Resulta que Mariano Rajoy también se subió a un avión Falcon del Ejército en la campaña electoral del año 2003 para participar en un mitin de su partido en las Islas Baleares. La primicia radiofónica fue negada por el líder del PP con auxilio de la metafísica: voló como vicepresidente del Gobierno para acudir a una reunión del consejo de administración del Patrimonio Nacional y luego participó en un acto del partido. Es decir, como vicepresidente del Gobierno de Aznar se subió al Falcon; durante su estancia en las Islas Baleares realizó actividades de Gobierno, completando la jornada con un mitin en el que acudió en calidad de dirigente de partido, para rescatar posteriormente la condición de gobernante en el viaje de vuelta a Madrid. Más claro: si coge el avión con el objetivo de participar en el mitin y luego acude a la reunión del organismo oficial, despilfarra recursos públicos e incurre en una peligrosa confusión entre bienes del Estado y del partido, pero si invierte el orden de prioridades el comportamiento es correcto.
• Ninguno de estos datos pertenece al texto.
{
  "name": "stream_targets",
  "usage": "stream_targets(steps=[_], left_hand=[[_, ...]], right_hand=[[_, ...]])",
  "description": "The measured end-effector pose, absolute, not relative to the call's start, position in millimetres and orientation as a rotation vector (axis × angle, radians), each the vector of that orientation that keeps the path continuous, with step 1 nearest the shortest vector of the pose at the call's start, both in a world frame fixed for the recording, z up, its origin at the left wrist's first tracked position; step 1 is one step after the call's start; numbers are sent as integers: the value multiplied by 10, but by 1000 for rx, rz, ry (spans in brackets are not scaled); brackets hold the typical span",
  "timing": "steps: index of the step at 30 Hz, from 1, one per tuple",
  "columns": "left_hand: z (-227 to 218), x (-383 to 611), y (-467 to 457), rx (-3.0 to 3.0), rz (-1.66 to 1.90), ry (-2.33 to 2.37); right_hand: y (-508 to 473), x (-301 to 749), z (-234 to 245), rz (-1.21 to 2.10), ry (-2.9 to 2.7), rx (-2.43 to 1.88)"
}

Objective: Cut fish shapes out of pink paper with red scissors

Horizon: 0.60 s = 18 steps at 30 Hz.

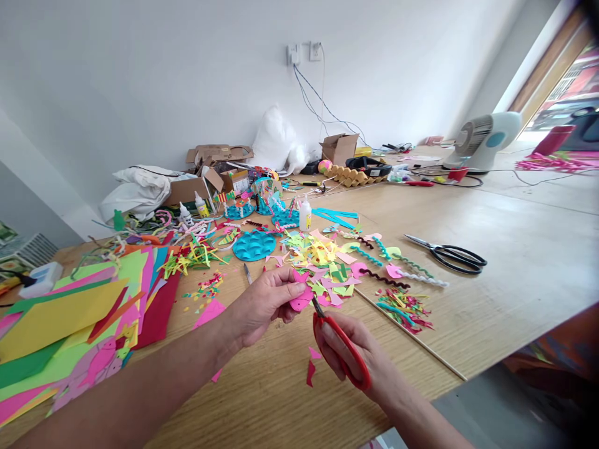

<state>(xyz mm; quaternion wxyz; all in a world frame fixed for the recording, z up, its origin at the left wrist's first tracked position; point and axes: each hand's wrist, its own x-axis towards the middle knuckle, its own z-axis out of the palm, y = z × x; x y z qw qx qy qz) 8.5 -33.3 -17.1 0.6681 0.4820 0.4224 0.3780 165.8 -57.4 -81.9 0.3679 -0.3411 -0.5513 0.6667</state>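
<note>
Between the thumb and fingers of my left hand (269, 298) is a piece of bright pink paper (302, 299), with small marks drawn on it. My right hand (358, 346) grips a pair of scissors (349, 349) by the red handles. The short dark blades point up at the lower right edge of the pink paper; the paper partly hides their tips. Below the hands, small pink and red paper scraps (311, 373) lie on the wooden table (262, 399). Just beyond my left hand is a heap of yellow, green and pink paper offcuts (322, 252).
Coloured paper sheets (56, 324) are stacked at the left. A blue scalloped disc (254, 245) and a glue bottle (305, 214) stand farther back. To the right lie black-handled scissors (452, 254), a thin wooden stick (412, 337) and twisted fuzzy stems (416, 274). A fan (486, 140) stands far right.
</note>
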Motion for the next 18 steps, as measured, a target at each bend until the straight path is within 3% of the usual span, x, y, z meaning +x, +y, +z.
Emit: stream_targets(steps=[11,18], left_hand=[[-175,-50,-294,1180,900,958],[109,-652,-233,1359,919,1125]], right_hand=[[-554,1740,-828,1604,-1461,-826],[-529,1859,-730,1560,-1563,-1039]])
Todo esto es sencillamente ridículo, más propio de un guión de Ionesco que del debate de unas elecciones europeas. Rajoy tenía todo el derecho del mundo a usar ese avión, al igual que hizo Federico Trillo varias veces en la misma campaña electoral, o como hace estos días Zapatero. No se está de presidente, vicepresidente o ministro en régimen de mediopensionista, sino a tiempo completo. Además, los actos de campaña electoral no son actos privados, sino que pertenecen a la esencia de la democracia y del sistema de partidos políticos recogido en el Título Preliminar de la Constitución. Era tan pública e importante la participación de Rajoy en ese acto electoral como su presencia en el consejo de administración del organismo citado. Promover reuniones (mítines) políticas para difundir los programas electorales es una actividad pública, protegida y alentada por los medios del Estado, que está en la jerarquía de valores de la democracia por encima de cualquier acto administrativo rutinario.
El Gobierno quiere regular por ley el uso de medios de transporte públicos. Es un intento vano, porque la polémica es esencialmente bizantina. Del avión se pasará a discutir sobre el hotel, ordenador, bolígrafo o teléfono. El problema no está en los viajes sino en la demagogia.